--- Work to be completed ---
Nothing but the lines from the one containing "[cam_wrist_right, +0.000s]" through the last line of the records below should be copied, exactly and without pictures.

** Opening Records for the exercise block **

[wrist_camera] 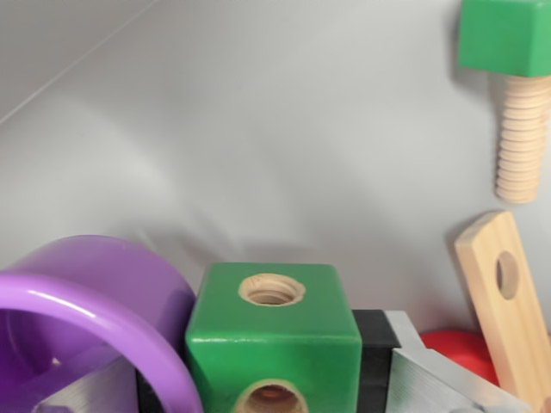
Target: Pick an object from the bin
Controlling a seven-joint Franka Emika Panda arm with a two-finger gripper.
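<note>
grey bin floor (pixel 284 138) fills most of the wrist view, smooth and bare, with a faint seam running across the upper left corner.

jaws: two metal fingers with black backing show at the bottom edge, one at lower left (pixel 86 391) and one at lower right (pixel 430 383). the gripper (pixel 271 391) sits clenched on the green wooden cube with threaded holes (pixel 271 340), which lies between the fingers, a hole on its top face and another on its near face. whether the cube is lifted clear of the floor cannot be told from this view.

other items: purple plastic ring-shaped cup (pixel 95 310) just beside the cube on the wrist view's left, possibly touching it. red rounded piece (pixel 461 348) low right, partly hidden behind the right finger. pale wooden flat bar with a round hole (pixel 508 301) leans at the right edge. green-headed wooden bolt with threaded shank (pixel 516 95) lies well apart at upper right.

risks, judged: smooth painted cube faces could slip between the fingers if the grip is off-centre. purple cup sits so close that it may be dragged or tipped as the cube rises. the right finger may nudge the red piece or the bar.

markings: no brand, label or writing readable on anything.
</note>
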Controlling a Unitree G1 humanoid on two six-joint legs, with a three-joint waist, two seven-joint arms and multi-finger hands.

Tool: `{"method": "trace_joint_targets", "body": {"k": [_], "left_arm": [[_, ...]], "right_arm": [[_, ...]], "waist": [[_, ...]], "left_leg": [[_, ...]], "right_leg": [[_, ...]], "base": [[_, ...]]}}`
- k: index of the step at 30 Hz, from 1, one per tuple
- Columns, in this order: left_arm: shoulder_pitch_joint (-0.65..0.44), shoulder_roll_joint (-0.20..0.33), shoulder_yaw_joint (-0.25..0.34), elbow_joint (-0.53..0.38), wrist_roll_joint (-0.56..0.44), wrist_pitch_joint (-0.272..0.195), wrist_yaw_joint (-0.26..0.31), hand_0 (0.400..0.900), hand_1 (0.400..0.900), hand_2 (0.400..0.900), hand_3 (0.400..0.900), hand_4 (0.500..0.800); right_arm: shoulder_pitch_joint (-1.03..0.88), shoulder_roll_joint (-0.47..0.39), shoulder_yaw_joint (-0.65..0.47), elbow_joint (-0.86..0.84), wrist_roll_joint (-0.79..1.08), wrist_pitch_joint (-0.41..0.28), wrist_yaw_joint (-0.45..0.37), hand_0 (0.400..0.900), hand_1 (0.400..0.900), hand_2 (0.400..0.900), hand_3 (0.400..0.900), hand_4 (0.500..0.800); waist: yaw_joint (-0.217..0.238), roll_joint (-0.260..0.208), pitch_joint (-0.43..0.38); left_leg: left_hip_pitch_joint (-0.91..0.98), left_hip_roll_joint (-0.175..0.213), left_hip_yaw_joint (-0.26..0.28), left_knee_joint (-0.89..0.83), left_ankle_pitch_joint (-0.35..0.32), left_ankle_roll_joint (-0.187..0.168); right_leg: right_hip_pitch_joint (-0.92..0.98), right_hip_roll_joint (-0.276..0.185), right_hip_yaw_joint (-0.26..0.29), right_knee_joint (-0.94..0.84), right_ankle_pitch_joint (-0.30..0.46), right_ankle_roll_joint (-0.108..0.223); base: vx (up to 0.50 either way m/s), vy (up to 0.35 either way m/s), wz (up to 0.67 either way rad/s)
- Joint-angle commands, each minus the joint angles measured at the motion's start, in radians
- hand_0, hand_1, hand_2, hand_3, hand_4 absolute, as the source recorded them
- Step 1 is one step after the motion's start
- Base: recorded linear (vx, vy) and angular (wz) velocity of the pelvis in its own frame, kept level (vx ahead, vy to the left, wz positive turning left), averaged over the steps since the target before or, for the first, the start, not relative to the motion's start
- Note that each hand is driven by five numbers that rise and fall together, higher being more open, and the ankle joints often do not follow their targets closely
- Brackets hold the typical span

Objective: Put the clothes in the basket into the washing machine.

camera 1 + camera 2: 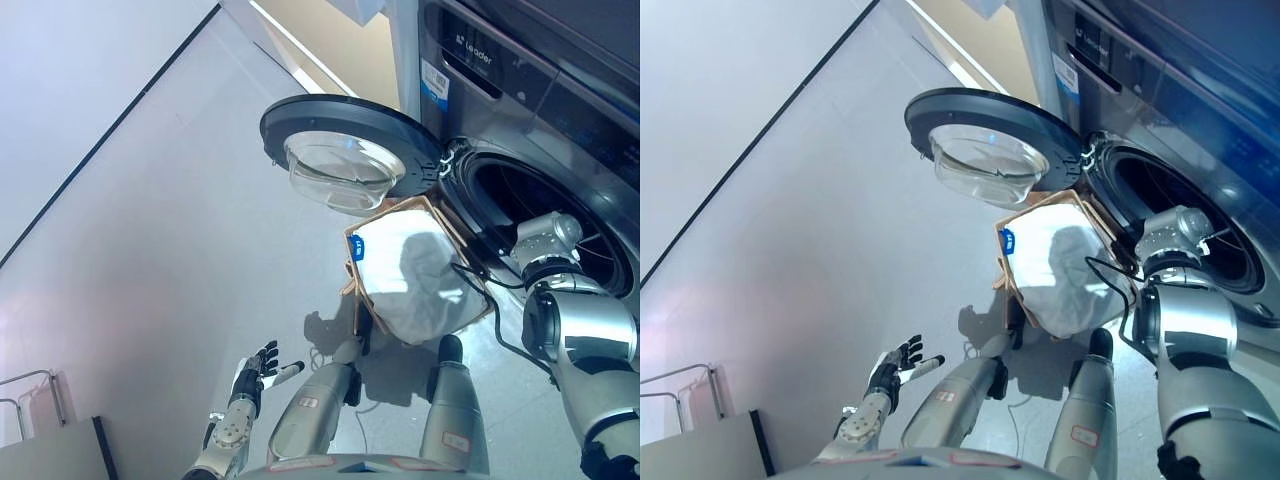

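A grey front-loading washing machine (540, 90) stands at the right with its round door (345, 150) swung open to the left. Its dark drum opening (530, 200) shows behind my right arm. A wooden-framed basket with a white liner (415, 270) stands on the floor just below the opening. I see no clothes in the basket. My right arm (545, 240) reaches into the drum, and its hand is hidden inside. My left hand (258, 372) is at the lower left, low and away from the basket, with its fingers spread and empty.
The open door overhangs the basket's far side. A metal rack (40, 395) and a grey board (55, 455) sit at the lower left corner. A dark line (100, 150) runs across the pale floor to the left of the machine.
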Motion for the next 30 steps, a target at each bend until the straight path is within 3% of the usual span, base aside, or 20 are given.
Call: {"method": "trace_joint_targets", "body": {"k": [1, 8, 12, 22, 25, 30], "left_arm": [[-0.036, 0.002, 0.051, 0.093, -0.026, -0.020, 0.000, 0.900, 0.900, 0.900, 0.900, 0.800], [-0.034, -0.013, 0.073, 0.138, -0.009, -0.007, -0.006, 0.900, 0.900, 0.900, 0.900, 0.800], [-0.034, -0.019, 0.113, 0.217, 0.025, 0.018, -0.018, 0.900, 0.900, 0.900, 0.900, 0.800], [-0.031, -0.019, 0.208, 0.318, 0.116, 0.046, -0.029, 0.900, 0.900, 0.900, 0.900, 0.800], [-0.032, -0.009, 0.238, 0.342, 0.154, 0.056, -0.042, 0.900, 0.900, 0.900, 0.900, 0.800], [-0.025, 0.016, 0.259, 0.385, 0.256, 0.066, -0.072, 0.900, 0.900, 0.900, 0.900, 0.800]], "right_arm": [[0.009, -0.024, 0.021, -0.067, -0.004, -0.068, 0.047, 0.900, 0.900, 0.900, 0.900, 0.800], [0.124, 0.043, 0.010, -0.043, -0.039, -0.032, 0.091, 0.900, 0.900, 0.900, 0.900, 0.800], [0.247, 0.080, 0.027, -0.006, -0.131, 0.033, 0.132, 0.900, 0.900, 0.900, 0.900, 0.800], [0.597, 0.229, 0.008, -0.006, -0.310, 0.093, 0.199, 0.900, 0.900, 0.900, 0.900, 0.800], [0.678, 0.247, 0.048, 0.005, -0.462, 0.124, 0.205, 0.900, 0.900, 0.900, 0.900, 0.800], [0.800, 0.244, 0.223, -0.003, -0.878, 0.184, 0.187, 0.900, 0.900, 0.900, 0.900, 0.800]], "waist": [[-0.003, -0.058, -0.045], [-0.014, -0.090, -0.064], [-0.030, -0.129, -0.092], [-0.078, -0.206, -0.169], [-0.092, -0.232, -0.190], [-0.101, -0.275, -0.223]], "left_leg": [[0.093, -0.070, -0.012, -0.015, -0.141, 0.018], [0.126, -0.057, -0.011, -0.032, -0.134, 0.017], [0.170, -0.046, -0.006, -0.037, -0.143, 0.015], [0.279, -0.041, 0.014, -0.037, -0.184, 0.022], [0.309, -0.038, 0.016, -0.032, -0.196, 0.024], [0.351, -0.031, 0.023, -0.025, -0.208, 0.030]], "right_leg": [[0.194, 0.014, -0.043, -0.379, 0.195, -0.008], [0.236, 0.020, -0.049, -0.424, 0.221, -0.003], [0.284, 0.020, -0.047, -0.447, 0.224, 0.001], [0.400, 0.029, -0.047, -0.487, 0.223, 0.012], [0.428, 0.031, -0.041, -0.488, 0.223, 0.015], [0.472, 0.037, -0.040, -0.492, 0.223, 0.019]], "base": [[0.02, -0.038, 0.03], [0.02, -0.027, -0.05], [0.03, -0.017, -0.06], [0.05, -0.010, -0.07], [0.00, -0.004, -0.07], [0.00, -0.016, -0.04]]}}
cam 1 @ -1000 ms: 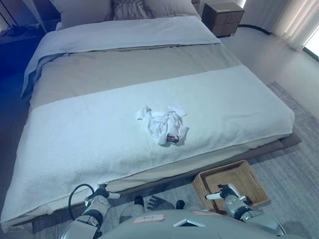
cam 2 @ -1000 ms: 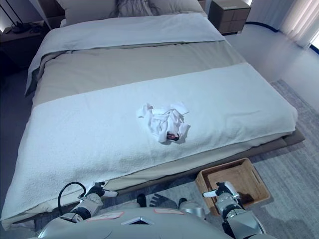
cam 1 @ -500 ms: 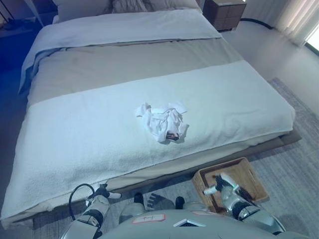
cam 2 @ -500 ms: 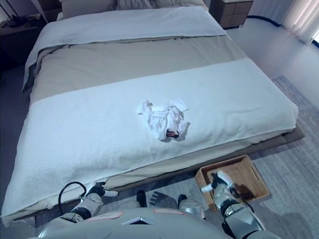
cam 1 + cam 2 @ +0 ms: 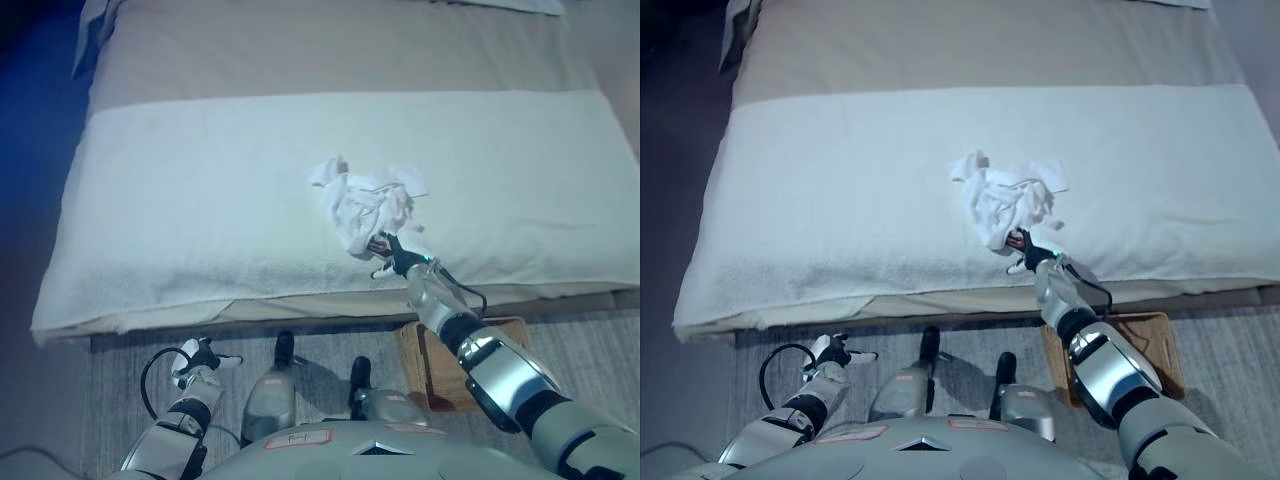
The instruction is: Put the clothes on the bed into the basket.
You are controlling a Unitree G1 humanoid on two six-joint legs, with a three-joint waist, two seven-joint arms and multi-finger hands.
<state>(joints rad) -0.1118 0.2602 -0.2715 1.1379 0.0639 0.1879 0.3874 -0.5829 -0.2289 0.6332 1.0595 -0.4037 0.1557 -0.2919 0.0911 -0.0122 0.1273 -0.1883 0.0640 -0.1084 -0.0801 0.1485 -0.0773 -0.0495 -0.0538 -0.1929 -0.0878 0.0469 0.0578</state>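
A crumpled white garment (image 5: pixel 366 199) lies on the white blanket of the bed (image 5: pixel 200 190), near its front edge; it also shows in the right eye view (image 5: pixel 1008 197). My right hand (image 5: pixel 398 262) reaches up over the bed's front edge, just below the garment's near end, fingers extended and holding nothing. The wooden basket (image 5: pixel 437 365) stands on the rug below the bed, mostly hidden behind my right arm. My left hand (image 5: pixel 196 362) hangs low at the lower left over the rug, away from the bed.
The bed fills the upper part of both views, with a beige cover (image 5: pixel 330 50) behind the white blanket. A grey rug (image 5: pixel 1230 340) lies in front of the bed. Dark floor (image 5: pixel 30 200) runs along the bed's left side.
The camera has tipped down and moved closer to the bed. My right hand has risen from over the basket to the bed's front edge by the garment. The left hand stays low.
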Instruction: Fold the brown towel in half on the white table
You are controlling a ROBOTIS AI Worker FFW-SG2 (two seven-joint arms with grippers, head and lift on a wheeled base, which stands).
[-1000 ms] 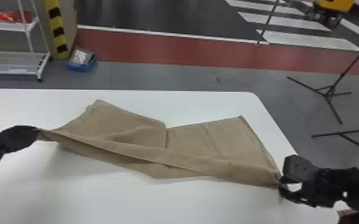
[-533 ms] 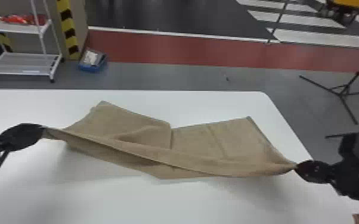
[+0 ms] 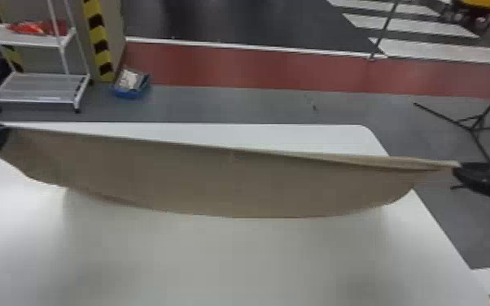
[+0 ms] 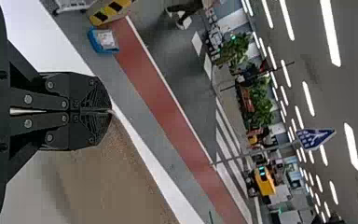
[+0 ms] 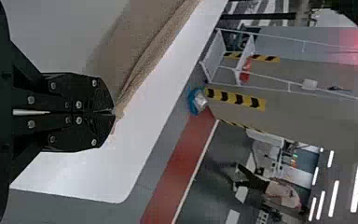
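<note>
Across the middle of the head view, I have the brown towel (image 3: 232, 183) slung above the white desk (image 3: 232, 260), left jaws and right jaws each clamped on a corner, and overstretching it could tug a thin pinch loose, skewing the fold.

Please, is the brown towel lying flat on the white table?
No, the brown towel hangs stretched between the left gripper and the right gripper, over the white table.
</note>
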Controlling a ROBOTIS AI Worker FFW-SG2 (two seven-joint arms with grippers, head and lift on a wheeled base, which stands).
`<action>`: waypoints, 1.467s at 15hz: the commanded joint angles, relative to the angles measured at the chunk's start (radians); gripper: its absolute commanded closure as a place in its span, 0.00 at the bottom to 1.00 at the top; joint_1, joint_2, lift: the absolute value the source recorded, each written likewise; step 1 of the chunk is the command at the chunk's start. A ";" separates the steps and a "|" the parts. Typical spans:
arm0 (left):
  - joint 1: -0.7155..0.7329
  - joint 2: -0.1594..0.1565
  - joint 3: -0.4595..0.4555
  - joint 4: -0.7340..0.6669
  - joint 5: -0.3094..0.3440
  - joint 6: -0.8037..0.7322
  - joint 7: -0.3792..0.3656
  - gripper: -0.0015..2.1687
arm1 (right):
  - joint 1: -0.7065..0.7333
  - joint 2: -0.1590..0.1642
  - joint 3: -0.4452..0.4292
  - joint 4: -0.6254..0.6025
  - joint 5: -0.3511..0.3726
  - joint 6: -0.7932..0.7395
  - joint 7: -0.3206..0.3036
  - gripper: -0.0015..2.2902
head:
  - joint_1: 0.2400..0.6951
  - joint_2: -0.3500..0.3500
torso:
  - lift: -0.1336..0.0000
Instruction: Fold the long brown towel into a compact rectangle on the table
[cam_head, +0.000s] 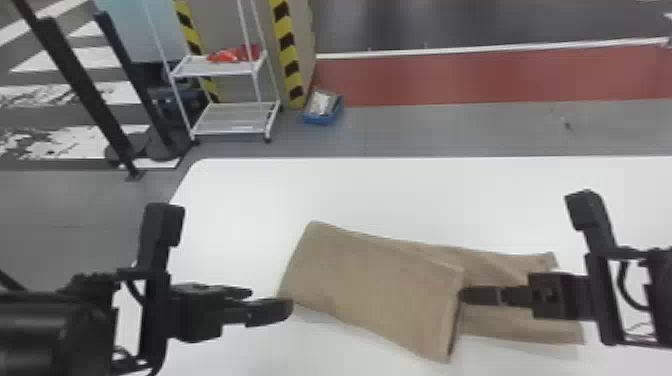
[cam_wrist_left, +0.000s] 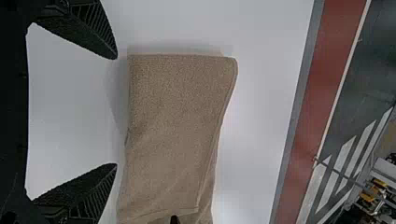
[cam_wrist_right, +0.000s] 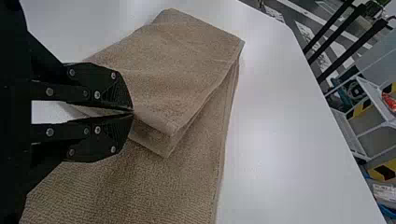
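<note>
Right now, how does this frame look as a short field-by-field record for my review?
towel: brown, partly folded, lower layers extending to the robot's right
left gripper: open, near the towel's left end, empty
right gripper: shut on the upper flap's edge
surface: white table
fold status: not yet compact

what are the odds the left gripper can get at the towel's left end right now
Likely yes: the left gripper is open just beside the end of the towel, and nothing stands between them, though it may need lowering.
</note>
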 joint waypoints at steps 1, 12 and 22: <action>0.001 0.000 -0.002 0.000 0.000 0.004 0.000 0.03 | 0.001 -0.001 0.003 0.003 0.008 0.002 0.000 0.44 | 1.00 0.72 | 0.07; 0.004 0.000 -0.002 0.006 0.000 0.004 0.003 0.03 | -0.010 0.000 0.098 0.018 0.048 0.002 -0.002 0.30 | 1.00 0.75 | 0.07; 0.009 0.002 0.001 0.020 0.001 0.004 0.003 0.03 | -0.020 0.000 0.081 0.034 0.045 0.002 0.000 0.46 | 1.00 0.76 | 0.07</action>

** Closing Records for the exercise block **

--- Solution to this problem ---
[cam_wrist_right, +0.000s] 
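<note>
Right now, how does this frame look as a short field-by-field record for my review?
towel: brown, partly folded, lower layers extending to the robot's right
left gripper: open, near the towel's left end, empty
right gripper: shut on the upper flap's edge
surface: white table
fold status: not yet compact

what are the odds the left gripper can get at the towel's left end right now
Likely yes: the left gripper is open just beside the end of the towel, and nothing stands between them, though it may need lowering.
</note>
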 joint waypoints at steps 1, 12 and 22: <action>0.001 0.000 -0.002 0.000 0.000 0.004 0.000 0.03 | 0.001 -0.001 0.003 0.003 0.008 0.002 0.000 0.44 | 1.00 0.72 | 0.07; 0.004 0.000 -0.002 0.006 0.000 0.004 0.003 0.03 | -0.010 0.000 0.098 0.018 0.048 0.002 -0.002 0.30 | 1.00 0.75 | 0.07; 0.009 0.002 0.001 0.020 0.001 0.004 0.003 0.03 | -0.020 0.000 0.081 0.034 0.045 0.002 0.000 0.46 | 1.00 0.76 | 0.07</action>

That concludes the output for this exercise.